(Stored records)
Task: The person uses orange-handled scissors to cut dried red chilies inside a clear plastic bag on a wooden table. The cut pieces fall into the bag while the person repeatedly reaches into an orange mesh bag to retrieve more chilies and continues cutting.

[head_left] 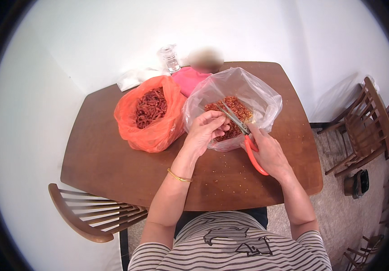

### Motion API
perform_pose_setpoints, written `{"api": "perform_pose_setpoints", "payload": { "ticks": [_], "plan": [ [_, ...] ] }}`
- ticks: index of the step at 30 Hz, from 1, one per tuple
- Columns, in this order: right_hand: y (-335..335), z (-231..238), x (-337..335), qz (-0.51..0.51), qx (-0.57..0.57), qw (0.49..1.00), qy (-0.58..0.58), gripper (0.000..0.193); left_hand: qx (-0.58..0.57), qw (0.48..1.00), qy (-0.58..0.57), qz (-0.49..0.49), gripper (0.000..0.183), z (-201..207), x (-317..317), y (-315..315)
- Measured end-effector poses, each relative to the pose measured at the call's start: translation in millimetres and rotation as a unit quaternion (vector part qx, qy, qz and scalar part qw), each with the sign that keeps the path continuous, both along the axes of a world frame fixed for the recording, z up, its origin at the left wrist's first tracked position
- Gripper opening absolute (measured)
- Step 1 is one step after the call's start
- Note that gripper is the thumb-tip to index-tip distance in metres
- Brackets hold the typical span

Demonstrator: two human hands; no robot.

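My right hand (270, 151) grips a pair of scissors (251, 153) with red handles, its blades pointing up and left over a clear plastic bag (266, 100). Inside that bag lies a heap of cut red chili (236, 105) with pale seeds. Close to the blades, the fingers of my left hand (203, 131) are pinched together over the bag's near side; anything between them is too small to make out. To the left stands an open orange-red bag (126, 115) full of whole dried red chilies (151, 108).
The brown wooden table (126, 174) has bits scattered near its front edge. Behind the bags are a pink item (187, 79), a blurred rounded shape (205, 59) and a clear glass (170, 58). Wooden chairs stand at front left (83, 217) and right (368, 119); a small bin (356, 184) is on the floor.
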State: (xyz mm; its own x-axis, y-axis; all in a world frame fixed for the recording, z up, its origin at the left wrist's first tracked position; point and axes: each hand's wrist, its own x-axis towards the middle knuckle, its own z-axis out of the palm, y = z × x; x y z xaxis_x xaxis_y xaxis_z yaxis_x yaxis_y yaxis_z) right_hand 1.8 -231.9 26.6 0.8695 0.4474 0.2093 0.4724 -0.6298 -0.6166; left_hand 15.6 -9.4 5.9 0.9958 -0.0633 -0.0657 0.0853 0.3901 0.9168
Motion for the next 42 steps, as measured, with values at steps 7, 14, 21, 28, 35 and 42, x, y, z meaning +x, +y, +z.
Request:
{"api": "perform_pose_setpoints", "payload": {
  "ticks": [7,14,21,28,35,42],
  "plan": [
    [0.9,-2.0,-0.8,0.013,-0.002,1.0,-0.011,0.048,0.003,1.0,0.0,-0.022,0.016,-2.6,0.2,0.8],
    [0.5,6.1,0.9,0.027,-0.026,0.999,0.033,0.041,0.027,0.999,0.031,-0.007,0.018,-4.3,2.5,3.3],
    [-0.6,2.5,-0.4,0.006,0.008,1.0,0.011,0.043,-0.001,1.0,0.022,0.006,0.016,0.1,0.0,2.3],
    [1.4,-2.3,-1.4,0.013,-0.003,1.0,-0.014,0.045,0.0,0.999,0.025,-0.021,0.015,-3.2,0.7,2.1],
    [1.9,0.9,-1.6,0.016,-0.018,1.0,-0.001,0.042,0.008,0.999,0.049,0.003,0.014,-3.4,0.3,0.0],
    [1.3,9.9,-0.4,0.018,-0.021,0.998,0.056,0.043,-0.007,0.998,0.054,0.01,0.014,-3.5,0.9,1.9]
  ]
}}
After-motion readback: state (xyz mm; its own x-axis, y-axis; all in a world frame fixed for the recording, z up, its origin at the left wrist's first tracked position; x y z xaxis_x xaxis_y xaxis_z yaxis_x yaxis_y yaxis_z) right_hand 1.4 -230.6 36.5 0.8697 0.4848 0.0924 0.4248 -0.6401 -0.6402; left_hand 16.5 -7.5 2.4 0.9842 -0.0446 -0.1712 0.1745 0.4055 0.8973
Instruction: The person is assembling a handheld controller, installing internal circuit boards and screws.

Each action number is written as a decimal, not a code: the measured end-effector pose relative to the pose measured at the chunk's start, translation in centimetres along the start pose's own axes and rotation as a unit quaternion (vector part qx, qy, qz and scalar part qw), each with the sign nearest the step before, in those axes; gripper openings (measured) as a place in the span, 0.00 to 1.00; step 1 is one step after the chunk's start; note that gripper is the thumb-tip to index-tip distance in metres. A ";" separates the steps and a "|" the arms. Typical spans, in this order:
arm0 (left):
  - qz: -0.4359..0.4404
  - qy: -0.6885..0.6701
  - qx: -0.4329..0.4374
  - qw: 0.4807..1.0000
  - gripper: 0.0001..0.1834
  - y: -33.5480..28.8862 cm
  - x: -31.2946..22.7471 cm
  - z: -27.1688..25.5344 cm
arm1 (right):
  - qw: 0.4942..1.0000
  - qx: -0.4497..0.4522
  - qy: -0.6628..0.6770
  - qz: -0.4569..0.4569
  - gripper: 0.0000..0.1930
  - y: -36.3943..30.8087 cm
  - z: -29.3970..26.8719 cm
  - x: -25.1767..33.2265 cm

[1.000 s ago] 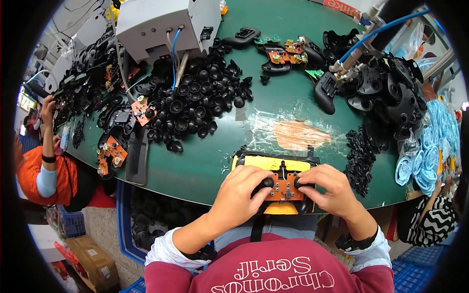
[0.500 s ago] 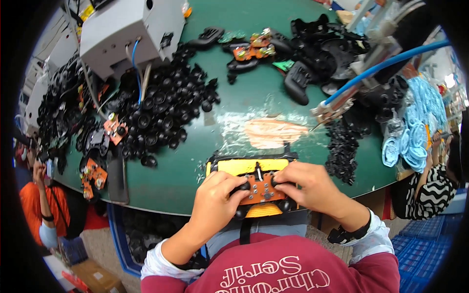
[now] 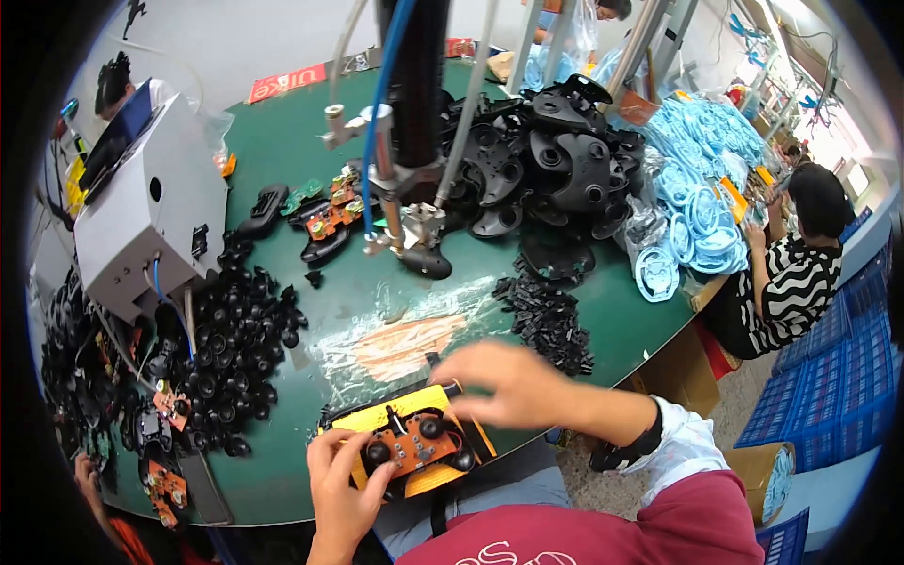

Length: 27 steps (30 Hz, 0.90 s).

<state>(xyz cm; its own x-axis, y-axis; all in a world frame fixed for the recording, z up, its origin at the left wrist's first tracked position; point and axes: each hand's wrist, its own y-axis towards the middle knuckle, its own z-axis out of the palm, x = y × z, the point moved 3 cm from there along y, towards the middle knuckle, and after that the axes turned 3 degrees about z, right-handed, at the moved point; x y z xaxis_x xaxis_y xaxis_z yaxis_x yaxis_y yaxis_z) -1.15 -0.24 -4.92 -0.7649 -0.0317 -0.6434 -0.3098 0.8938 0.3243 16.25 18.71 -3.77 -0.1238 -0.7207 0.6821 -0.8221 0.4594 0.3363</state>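
Note:
An orange controller circuit board [image 3: 411, 444] sits in a yellow fixture [image 3: 363, 420] at the table's near edge. Two black thumbstick caps stand on the board, a left cap [image 3: 379, 452] and a right cap [image 3: 431, 427]. My left hand [image 3: 337, 485] is at the board's left end, thumb and forefinger closed around the left cap. Off the board, my right hand [image 3: 508, 384] hangs over the fixture's right end, blurred by motion, fingers apart and nothing visible in them.
Loose black thumbstick caps [image 3: 231, 363] lie heaped left, beside a grey machine [image 3: 141, 212]. Small black parts [image 3: 546, 315] are piled right, with controller shells [image 3: 574, 165] behind. A tool on a stand [image 3: 400, 207] rises over the table. Light-blue parts [image 3: 697, 212] lie far right, near another person [image 3: 800, 273].
My right hand has let go of the right thumbstick cap and lifted away. My left hand stays at the left cap. The view has swung to the right.

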 end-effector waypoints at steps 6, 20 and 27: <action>-0.093 -0.044 -0.076 0.992 0.24 -1.8 0.8 -2.2 | 0.798 -0.360 -0.441 0.195 0.34 5.1 -15.9 -9.1; -0.089 -0.132 -0.124 0.979 0.17 -0.4 0.5 -5.2 | 0.961 -0.212 0.105 0.141 0.20 2.4 -23.5 -7.6; -0.108 -0.445 0.052 0.887 0.31 2.2 -2.3 -2.6 | 0.967 0.220 0.096 -0.084 0.25 7.4 -2.7 7.5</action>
<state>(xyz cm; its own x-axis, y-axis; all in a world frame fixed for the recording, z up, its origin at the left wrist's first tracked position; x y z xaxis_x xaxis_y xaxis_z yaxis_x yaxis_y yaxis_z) -1.59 0.64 -0.92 0.0696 0.1182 -0.9905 -0.3052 0.9479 0.0917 10.74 18.17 5.59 0.1031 -0.6368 0.7641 -0.9838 0.0479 0.1726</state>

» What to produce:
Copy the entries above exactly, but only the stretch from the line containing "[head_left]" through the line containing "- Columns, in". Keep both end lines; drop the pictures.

» Answer section:
[head_left] 

### Motion API
perform_pose_setpoints, written `{"api": "perform_pose_setpoints", "payload": { "ticks": [_], "plan": [ [_, ...] ] }}`
- ticks: index of the step at 30 Hz, from 1, one per tuple
- Columns, in this order: right_hand: y (-335..335), z (-231..238), x (-337..335), qz (-0.51..0.51), qx (-0.57..0.57), qw (0.49..1.00), qy (-0.58..0.58), gripper (0.000..0.193); left_hand: qx (-0.58..0.57), qw (0.48..1.00), qy (-0.58..0.57), qz (-0.49..0.49), gripper (0.000..0.183), z (-201..207), x (-317..317), y (-315..315)

What was requested is fully covered by this answer.